Kristian Rouz – Stocks markets in mainland China continued their massive rout in recent days, with their benchmark index posting its greatest one-month decline since August 2009.
The stunning slump in the mainland’s stock market is a global concern, after all, as it has already greatly depressed world commodity prices due to the perceived – and in most cases actual – weakness on the demand side, and the Chinese impasse is overshadowing the more inspiring news from elsewhere.
The Shanghai Composite Index dropped another 1.1% at the close on Friday to 3,663.73 points, with energy and industrial manufacturers among the greatest losers.
Monthly losses for the index reached 15%, the most significant retreat among global stocks, due to investors leaving the market by either pulling their money out or going bankrupt which is more common among the non-institutional Chinese traders.
Margin lending in China took an outstanding blow, but the nation’s financials are benefitting on the government’s supportive measures designed to help the market.
Beijing’s efforts were not all in vain, as the benchmark index rebounded some 18% from its 8 July lowest, even holding firm for three weeks. But that stability is seemingly worn out as this outgoing week saw the measure tumble once again, and this time around, no one is quite sure what is happening as the governmental supportive measures are all there and intact.
Meanwhile, margin debt – the main driving force behind the unprecedented expansion of the Chinese stocks posted over the last year – has collapsed 40% since June.
In Hong Kong, the Hang Seng Index shed 14% in July, its worst performance since 2011. However, some local traders capitalized on the investors exodus from the mainland, and on Friday the Hang Seng only retreated some 0.1%, thus outperforming the Shanghai bourse.
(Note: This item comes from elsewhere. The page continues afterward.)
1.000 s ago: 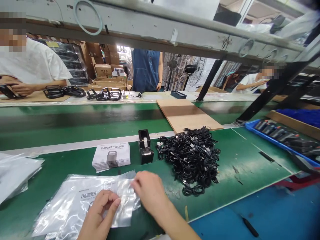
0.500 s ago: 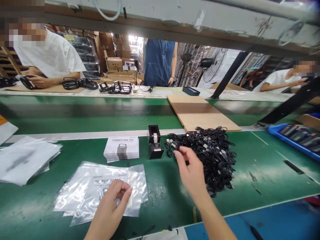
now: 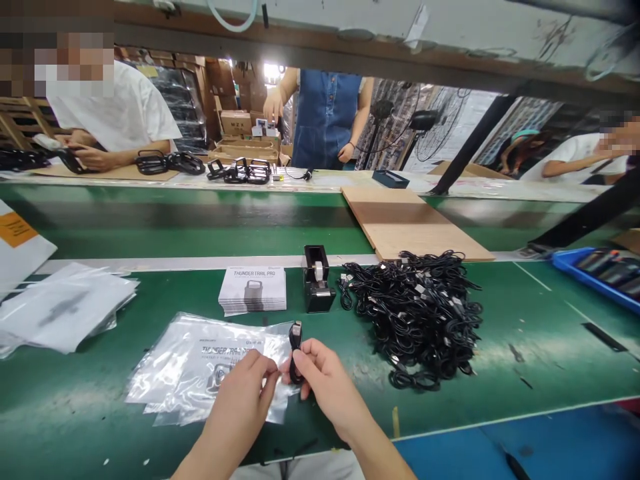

Consequently, the European markets sank despite solid corporate and macro performance, weighed on by a drop in commodities stemming from the China situation. The European oil and gas index dropped 1%, and the STOXX Europe Index was 1.8% down on a sudden slump in copper price, also triggered by the Chinese concerns.
Stocks of BP, Statoil, Anglo American and BHP Billiton tumbled 1.2% to 2.0%.
The pan-European FTSEurofirst 300 Index lost 0.2% amidst earnings season, while only some 53% companies beat previous quarterly profits forecasts. In Europe, quarterly profits are projected to grow an annualized 5.7%.
Emerging markets are experiencing heavy turbulence stirred by the Chinese rout and the decline in commodities prices, the main source of income for most developing nations. Emerging markets’ index ended its third consecutive month in the red against the backdrop of the ever-rising US dollar and a more complicated global trade outlook.